Anxiety is a biological condition that is closely related to eating problems. Eating disorders are symptoms, just like anxiety: they alert the person to pay attention to psychological problems and sensations that are seeking to express themselves, while also concealing the truth or what is behind, on the one hand. Anxiety and eating disorders are gatekeepers, masks, and adaptations.

Antidepressants with specific anxiety-reducing qualities are frequently administered to people with eating disorders. However, these drugs focus on the anxiety and depression that frequently co-occur with eating disorders rather than the eating disorder itself.

The buck does not stop there.

Most evidence-based treatments, including CBT, DBT, and ACT, treat anxiety as a root cause of many mental health ailments. DBT and ACT, in particular, encourage people to accept their thoughts and all emotions rather than denying them or feeling guilty for them. CBT works primarily to shift cognition out with the bad and in with the new, and to promote behavioral change.

What ticks below?

An knowledge that is missing from psychological literature is added by elevating anxiety to a higher plane as a component of human nature and a warning indicator. The language of analysis continues to be comprehending the vagaries of anxiety and its multiple roles.

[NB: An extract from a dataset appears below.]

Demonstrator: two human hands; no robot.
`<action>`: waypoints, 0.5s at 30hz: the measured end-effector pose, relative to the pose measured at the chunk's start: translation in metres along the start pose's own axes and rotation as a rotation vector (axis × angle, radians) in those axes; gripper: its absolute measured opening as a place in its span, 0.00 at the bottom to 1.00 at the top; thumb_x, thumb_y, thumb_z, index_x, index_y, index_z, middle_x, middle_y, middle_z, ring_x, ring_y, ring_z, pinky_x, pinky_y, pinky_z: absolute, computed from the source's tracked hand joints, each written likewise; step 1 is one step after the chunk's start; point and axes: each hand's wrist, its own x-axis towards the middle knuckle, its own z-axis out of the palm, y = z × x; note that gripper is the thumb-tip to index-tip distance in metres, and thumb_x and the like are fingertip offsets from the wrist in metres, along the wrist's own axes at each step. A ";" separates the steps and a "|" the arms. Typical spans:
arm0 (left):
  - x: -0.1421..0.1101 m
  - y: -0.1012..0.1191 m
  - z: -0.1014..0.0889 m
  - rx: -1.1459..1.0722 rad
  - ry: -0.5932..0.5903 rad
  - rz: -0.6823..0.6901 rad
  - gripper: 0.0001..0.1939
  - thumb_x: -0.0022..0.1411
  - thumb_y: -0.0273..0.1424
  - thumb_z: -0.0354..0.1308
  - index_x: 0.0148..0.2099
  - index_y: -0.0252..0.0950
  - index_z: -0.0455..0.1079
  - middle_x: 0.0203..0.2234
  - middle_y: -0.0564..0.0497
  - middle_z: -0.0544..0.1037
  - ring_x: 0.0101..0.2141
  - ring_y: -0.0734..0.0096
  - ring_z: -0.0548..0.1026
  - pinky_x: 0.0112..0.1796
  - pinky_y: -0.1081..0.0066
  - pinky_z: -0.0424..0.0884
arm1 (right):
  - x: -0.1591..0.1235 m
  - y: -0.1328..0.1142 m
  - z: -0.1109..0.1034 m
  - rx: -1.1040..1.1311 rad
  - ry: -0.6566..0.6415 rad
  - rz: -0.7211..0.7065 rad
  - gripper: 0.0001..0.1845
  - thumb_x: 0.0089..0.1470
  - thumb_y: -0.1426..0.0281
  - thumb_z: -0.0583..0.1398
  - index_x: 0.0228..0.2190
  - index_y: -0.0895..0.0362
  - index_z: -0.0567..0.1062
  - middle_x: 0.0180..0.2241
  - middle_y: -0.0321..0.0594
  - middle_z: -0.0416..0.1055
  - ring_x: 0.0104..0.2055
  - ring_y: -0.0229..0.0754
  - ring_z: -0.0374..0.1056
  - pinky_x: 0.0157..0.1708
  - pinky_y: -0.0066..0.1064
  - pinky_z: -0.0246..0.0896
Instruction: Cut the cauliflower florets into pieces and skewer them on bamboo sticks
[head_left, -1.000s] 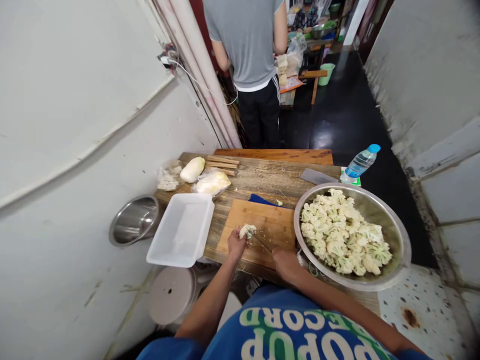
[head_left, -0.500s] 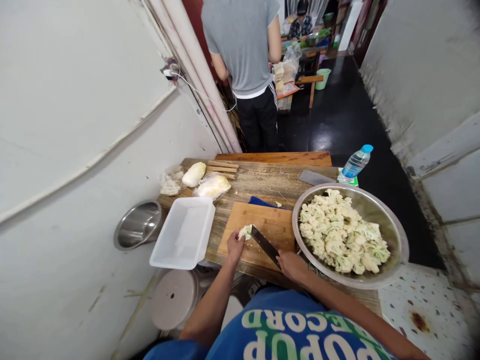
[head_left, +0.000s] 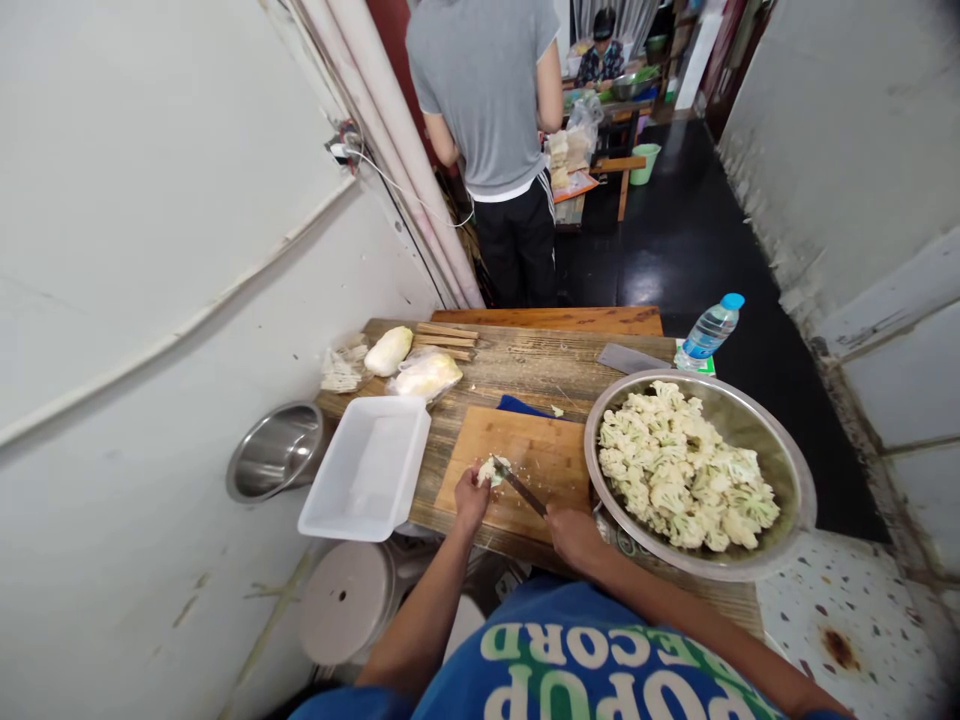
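Note:
My left hand [head_left: 472, 496] pinches a small cauliflower floret [head_left: 493, 471] over the left part of the wooden cutting board [head_left: 555, 450]. In my right hand [head_left: 574, 535] is the handle of a knife [head_left: 525, 492], its dark blade pointing up and left with the tip against the floret. Small white crumbs lie scattered on the board around the blade. Just right of the board, a wide steel bowl [head_left: 799, 500] holds a heap of cut cauliflower florets [head_left: 686, 465].
Left of the board is a white plastic tray [head_left: 364, 465], beside a steel pot [head_left: 274, 450]. Napa cabbages [head_left: 390, 350] lie behind it. A cleaver [head_left: 634, 357] and a water bottle [head_left: 712, 328] stand behind the bowl. A person in grey [head_left: 484, 100] stands beyond the table.
The knife has turned from blade face showing to a narrower edge-on view, its tip now over the floret. My right hand has shifted slightly left and down.

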 end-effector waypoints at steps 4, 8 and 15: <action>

Other motivational factors prevail; in this regard, anxiety is merely the messenger. The idea that anxiety and temperament are inherited, like the fixed and genetically predetermined color of one’s eyes, is challenged by the possibility that anxiety is an adaptation, like temperament.

Most analysts agree that anxiety and temperament can be “handed down” through learning, a cognitive function. Children learn and observe how parents act and behave in simple and sophisticated ways, much like how to wash their teeth.

The best way to treat an eating disorder when using a psychodynamic approach is to see it as a metaphor or symbol that reflects the person’s life and relationships. This viewpoint views anxiety, like eating disorders itself, as the expression of people’s attempts to deal with complex psychological situations.

Beyond the outward manifestations of food and body-related illnesses, eating disorders like anorexia, bulimia, compulsive eating, and accompanying anxiety may be the primary or sole indications of conflict. Although eating disorders can reduce anxiety, the feeling soon returns, reminding the person that worry can be trying to convey a deeper meaning or a sign that something else needs their attention.

Humans are hard-wired to feel anxiety; we need to be careful when crossing the street. However, not seeing the complexity and the richness of anxiety and its other uses is a disservice; anxiety is a guide toward our inner world and true motivations and feelings.

Knowledge is power, and the kind of knowledge that promotes healthy self-care, authenticity, and leadership is knowledge driven by actually understanding what powers the bus. When anxiety is really accepted and understood much beyond its evolutionary function, it can aid decision-making in many different contexts.